**Collected material**
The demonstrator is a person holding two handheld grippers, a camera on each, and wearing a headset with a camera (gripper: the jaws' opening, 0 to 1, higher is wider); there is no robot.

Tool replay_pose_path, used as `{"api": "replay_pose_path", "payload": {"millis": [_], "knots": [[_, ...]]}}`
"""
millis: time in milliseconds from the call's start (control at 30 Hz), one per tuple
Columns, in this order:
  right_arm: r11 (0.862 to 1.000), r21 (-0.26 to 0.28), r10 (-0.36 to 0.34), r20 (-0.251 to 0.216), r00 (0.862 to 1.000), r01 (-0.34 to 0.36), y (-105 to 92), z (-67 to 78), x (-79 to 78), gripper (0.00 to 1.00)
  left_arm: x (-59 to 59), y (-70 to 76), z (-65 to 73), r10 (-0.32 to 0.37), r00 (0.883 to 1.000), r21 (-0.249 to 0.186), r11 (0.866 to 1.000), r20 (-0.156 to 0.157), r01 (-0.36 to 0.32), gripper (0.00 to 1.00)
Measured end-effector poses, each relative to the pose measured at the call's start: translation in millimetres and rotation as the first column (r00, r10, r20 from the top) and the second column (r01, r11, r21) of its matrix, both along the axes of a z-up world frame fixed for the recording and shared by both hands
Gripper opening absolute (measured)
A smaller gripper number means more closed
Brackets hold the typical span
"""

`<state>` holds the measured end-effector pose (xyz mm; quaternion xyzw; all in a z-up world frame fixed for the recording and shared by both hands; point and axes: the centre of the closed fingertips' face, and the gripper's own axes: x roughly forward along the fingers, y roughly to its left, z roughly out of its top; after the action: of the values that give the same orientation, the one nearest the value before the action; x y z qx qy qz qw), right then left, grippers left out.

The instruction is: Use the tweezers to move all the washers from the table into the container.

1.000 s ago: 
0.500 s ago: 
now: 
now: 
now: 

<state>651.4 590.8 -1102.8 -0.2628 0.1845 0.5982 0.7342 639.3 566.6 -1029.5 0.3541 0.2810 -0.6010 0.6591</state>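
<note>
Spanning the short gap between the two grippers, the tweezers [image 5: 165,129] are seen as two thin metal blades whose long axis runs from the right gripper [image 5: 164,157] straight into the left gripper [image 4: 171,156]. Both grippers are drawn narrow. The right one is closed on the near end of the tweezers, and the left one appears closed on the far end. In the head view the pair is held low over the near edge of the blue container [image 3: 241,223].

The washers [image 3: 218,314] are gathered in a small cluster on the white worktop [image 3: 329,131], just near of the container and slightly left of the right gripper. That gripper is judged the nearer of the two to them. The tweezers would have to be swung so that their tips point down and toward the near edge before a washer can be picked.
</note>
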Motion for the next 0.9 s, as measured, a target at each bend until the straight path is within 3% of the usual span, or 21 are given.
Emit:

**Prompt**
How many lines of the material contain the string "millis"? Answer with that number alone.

**Exercise solution**
2